Si bien paramos a hacer un pequeño descanso al filo de la mitad del viaje, éste se ha vuelto ya insoportable y opto por la solución del sueño, que siempre es balsámico. La estación de servicio parece organizada y limpia, con un tipo de local de carretera bastante bien montado para lo austero del lugar. Como a bocados un pão de queijo con la prisa dentro del cuerpo y me enciendo un cigarrillo mientras estiro las piernas; el paisaje tropical de palmeras se aprecia desde la puerta del establecimiento en todas las direccioens.
La llegada a Barreirinhas adquiere tintes nocturnos; apenas se intuyen a ambos lados de la carretera las casitas de barro, que dan a entender por qué Maranhão es uno de los estados brasileños con más municipios pobres del país. El calor es pegajoso e insoportable. Debe ser por la lama, un tipo de tierra oscura y apelmazada que desprende y acoge todo el calor habido y por haber, en ascenso o en descenso.
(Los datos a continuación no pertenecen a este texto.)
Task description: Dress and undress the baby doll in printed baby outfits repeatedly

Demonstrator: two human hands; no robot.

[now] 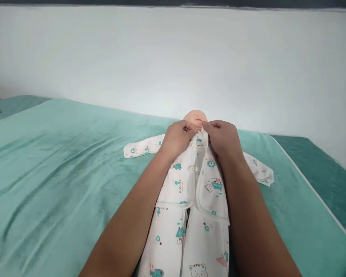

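Observation:
A baby doll (pixel 195 114) lies on its back, dressed in a white printed baby jacket (pixel 177 184) and matching trousers (pixel 204 246). The jacket's two front edges hang apart below the chest, with a pale button (pixel 192 168) on one edge. At the collar, my left hand (pixel 178 136) pinches the left front edge between thumb and fingers. My right hand (pixel 222 138) pinches the opposite edge, just beside it under the doll's chin. Both sleeves stretch out sideways. My fingers hide most of the collar.
A light green blanket (pixel 60 165) with several wrinkles lies under the doll. Darker green cloth (pixel 320 173) shows at the right edge. Behind the doll's head rises a white wall (pixel 161 57).

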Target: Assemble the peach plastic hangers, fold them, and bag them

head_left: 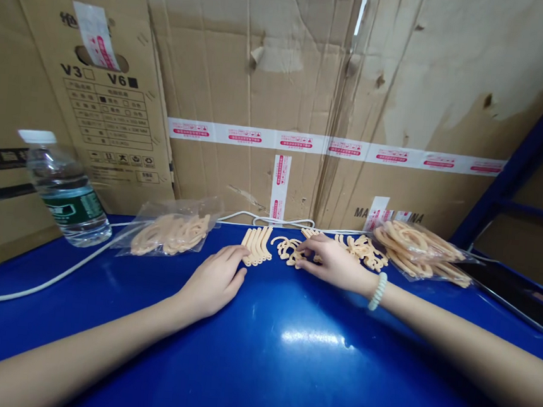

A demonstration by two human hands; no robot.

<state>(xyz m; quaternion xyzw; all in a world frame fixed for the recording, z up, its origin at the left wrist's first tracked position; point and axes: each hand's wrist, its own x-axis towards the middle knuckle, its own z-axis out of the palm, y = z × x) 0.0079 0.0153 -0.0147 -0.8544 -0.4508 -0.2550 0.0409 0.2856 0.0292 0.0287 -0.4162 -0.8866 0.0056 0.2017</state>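
Note:
Several slim beige curved pieces [259,243] lie side by side in a neat row on the blue table. My left hand [214,281] rests at the row's left edge, fingertips touching or very close to it, thumb apart and nothing visibly held. Right of the row is a loose group of small curved beige pieces [286,248]. Over its right side reaches my right hand [335,263], thumb and forefinger apart among the pieces and partly covering them. Behind that hand, short straight beige pieces [310,233] show in part. More loose beige pieces [367,251] are heaped to its right.
Clear bags of beige pieces lie left [174,233] and right [419,248]. A water bottle [70,195] stands far left beside a white cable [50,287]. A dark phone-like slab [515,294] lies right. Cardboard [257,94] walls the blue table's [257,367] back edge.

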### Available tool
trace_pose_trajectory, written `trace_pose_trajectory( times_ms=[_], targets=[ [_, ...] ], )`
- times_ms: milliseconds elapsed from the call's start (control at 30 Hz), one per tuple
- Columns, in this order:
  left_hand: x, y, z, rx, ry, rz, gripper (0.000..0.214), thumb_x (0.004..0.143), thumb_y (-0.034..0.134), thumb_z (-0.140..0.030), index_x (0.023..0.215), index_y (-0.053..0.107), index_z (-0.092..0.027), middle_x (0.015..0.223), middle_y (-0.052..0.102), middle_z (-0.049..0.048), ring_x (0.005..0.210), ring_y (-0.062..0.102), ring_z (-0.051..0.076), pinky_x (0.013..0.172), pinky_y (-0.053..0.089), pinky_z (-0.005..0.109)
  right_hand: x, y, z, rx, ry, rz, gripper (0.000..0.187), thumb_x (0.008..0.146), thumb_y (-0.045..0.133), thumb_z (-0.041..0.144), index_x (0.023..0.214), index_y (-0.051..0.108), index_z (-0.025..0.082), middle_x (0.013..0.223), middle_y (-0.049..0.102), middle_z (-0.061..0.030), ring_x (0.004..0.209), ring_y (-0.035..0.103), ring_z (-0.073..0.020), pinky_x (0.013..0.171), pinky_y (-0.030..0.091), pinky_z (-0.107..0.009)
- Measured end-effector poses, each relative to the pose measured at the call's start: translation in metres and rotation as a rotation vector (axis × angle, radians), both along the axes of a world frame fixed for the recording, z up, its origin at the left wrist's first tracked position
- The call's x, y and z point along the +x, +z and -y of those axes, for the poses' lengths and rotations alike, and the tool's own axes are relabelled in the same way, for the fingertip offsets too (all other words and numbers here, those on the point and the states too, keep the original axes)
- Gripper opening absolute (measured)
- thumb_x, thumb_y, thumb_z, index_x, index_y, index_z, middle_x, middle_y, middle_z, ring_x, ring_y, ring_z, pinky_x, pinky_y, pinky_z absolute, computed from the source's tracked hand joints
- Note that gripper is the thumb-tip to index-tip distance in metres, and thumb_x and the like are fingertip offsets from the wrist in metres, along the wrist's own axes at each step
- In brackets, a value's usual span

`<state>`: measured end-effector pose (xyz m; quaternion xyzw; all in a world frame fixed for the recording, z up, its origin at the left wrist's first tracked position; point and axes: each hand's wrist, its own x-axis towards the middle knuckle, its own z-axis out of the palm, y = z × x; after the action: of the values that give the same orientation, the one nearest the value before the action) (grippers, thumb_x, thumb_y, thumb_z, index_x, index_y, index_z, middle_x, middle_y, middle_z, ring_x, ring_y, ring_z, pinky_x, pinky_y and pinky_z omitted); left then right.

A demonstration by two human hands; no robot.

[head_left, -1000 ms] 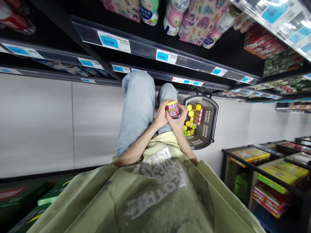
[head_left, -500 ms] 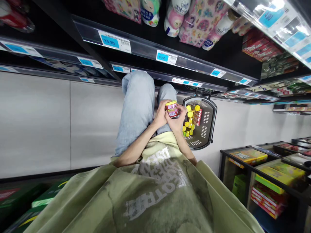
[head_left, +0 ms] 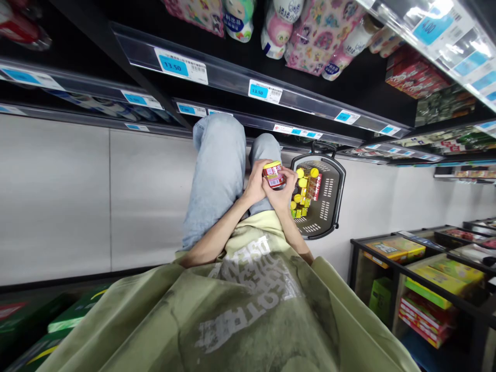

Los palmerales de buriti y açai, frutos locales, tienen su particular belleza, jalonando el asfalto e imbuidos del espectro ecuatorial que los caracteriza. Son, junto a las mangueras y los bananeros –estos últimos muy extendidos en todo Brasil, de los mayores productores de banana del mundo tras la India, China o Ecuador–, de los árboles grandes más comunes en la zona. Llegar y caer rendido a las bondades del colchón, después de una contundente ducha de agua fría y el arranque de este diario, es la única opción, por lo que apenas disfruto de la casa y su decoración. Mañana será otro día.